In the battle between brains and brawn, Bwog’s been choosing brains a lot lately (mostly because we’re too lazy to hit the gym). Today is no exception. Read on as Bwog’s economic rivalries expert Zach Kagan reports on William Easterly’s critique of Jeff Sachs.
The audience of William Easterly’s talk on Friday was looking forward to a catfight. Easterly, an NYU developmental economist and vocal critic of Columbia’s own Jeffery Sachs, has a reputation for snarkiness, and he did not disappoint. His hour-long talk was peppered with wry jokes and offhand remarks, mostly targeting those who disagreed with him. After one particularly vehement retort, Easterly decided he had had enough and wisecracked, “I reserve the right to be autocratic in this talk, even to professors.” He came to Columbia with the intention of poking the Earth Institute’s proverbial beehive, and succeeded.
The goal of Easterly’s lecture, “Skeptics Vs. Autocrats: The Next Battle in Development” was to dispel the idea of the Benevolent Autocrat – the idea that the economic policies crucial to development are best implemented by a person with complete economic control. Despite recent democratic uprisings in the Middle East, Easterly claimed that the majority of the audience would leave the lecture still firmly believing in the “myth of the Benevolent Autocrat.” Such is its hold on the mind of developmental economists. Easterly argues economists are too willing to accept this notion, and challenges the perception there is a clear link between economic development and autocracy.
Autocracy is attractive to economists because of something he calls “The Guy Named Bob” theory. The idea is that developmental experts do their research, and give their ideas to some guy named “Bob,” who then implements policy in order to “achieve the end of poverty”– a not-so-subtle reference to Sach’s bestseller. In a democracy, however, a legislative system prevents the existence of one ultimate arbitrator of economic policy; this “Bob” exists exists only in autocracies. Easterly claims “The Guy Named Bob” theory doesn’t work in practice because development requires innovation, and innovation cannot be predicted. It requires experimentation and local knowledge, both things that are used to a much greater effect by the market’s invisible hand than by a centralized economic planner.
Though data suggest that some autocratic nations are experiencing rapid growth, many more autocracies are economic failures: for every Hu Jintao you have many more Robert “Bob” Mugabes. Democracies have much more consistency in their growth rates; no democratic nation has experienced negative growth comparable to that of some autocratic nations.
Despite the trends in the data, Easterly believes that economists and policy makers still hold onto the idea of the Benevolent Autocrat because of a few fundamental cognitive biases. Many more papers are written on autocratic successes than failures, so we tend to believe that autocratic governments are generally successful. We also see that the highest growing economies are autocracies, so we assume that this is true for all of them, which simply is not the case. However, in the Q & A session, Easterly backed down from his position somewhat, admitting that autocrats can impose good policy but that requires them to have very certain knowledge of the problem.

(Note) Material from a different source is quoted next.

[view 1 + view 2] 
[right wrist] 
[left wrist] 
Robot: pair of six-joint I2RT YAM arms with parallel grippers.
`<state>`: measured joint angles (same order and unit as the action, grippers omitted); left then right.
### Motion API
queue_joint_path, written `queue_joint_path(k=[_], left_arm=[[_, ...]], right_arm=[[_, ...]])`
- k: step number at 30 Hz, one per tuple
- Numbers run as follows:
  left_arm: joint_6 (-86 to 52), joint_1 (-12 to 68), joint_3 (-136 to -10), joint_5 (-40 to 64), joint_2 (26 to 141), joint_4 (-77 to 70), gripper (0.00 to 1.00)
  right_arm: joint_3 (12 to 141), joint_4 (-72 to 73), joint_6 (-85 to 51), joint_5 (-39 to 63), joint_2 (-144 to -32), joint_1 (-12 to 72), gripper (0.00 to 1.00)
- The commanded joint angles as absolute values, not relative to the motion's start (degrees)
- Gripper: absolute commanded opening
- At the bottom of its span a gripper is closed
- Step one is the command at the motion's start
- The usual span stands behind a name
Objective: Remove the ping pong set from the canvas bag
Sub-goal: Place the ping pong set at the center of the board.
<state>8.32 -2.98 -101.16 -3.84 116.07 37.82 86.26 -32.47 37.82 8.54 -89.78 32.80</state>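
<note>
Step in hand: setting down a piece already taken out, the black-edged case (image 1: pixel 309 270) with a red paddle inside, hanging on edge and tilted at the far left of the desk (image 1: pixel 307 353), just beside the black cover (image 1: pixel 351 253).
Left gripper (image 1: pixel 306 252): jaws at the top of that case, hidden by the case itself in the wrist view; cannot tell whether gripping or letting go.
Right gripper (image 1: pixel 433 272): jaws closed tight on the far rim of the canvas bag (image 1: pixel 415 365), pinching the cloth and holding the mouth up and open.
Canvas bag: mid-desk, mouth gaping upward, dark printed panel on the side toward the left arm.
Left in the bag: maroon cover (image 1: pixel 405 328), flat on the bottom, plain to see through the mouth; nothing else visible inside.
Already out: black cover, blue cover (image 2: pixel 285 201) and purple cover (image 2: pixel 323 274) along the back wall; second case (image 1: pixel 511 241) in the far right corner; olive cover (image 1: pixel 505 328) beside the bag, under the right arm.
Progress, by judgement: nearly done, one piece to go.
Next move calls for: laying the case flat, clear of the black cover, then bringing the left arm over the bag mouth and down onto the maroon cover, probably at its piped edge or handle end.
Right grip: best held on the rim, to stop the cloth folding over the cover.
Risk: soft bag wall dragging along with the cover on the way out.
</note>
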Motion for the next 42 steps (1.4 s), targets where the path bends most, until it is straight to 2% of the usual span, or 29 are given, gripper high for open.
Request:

By the end of the talk, economists in the audience were clearly tired of Professor Easterly’s shtick. SIPA Professor Arvind Panagariya made it clear early on that he resented Easterly’s implication that Columbia economists and their partners in the World Bank were supportive of autocratic regimes. It was clear based on the crowd’s response that Columbia is not in favor of dictatorships. However many students argued that a strong economic autocrat could impose necessary policy that may never be accepted in a democratic system. Easterly gave a cheeky response: if students agree with him it’s because he was so persuasive, and if they disagree they must be suffering from a cognitive bias. Either way he wins.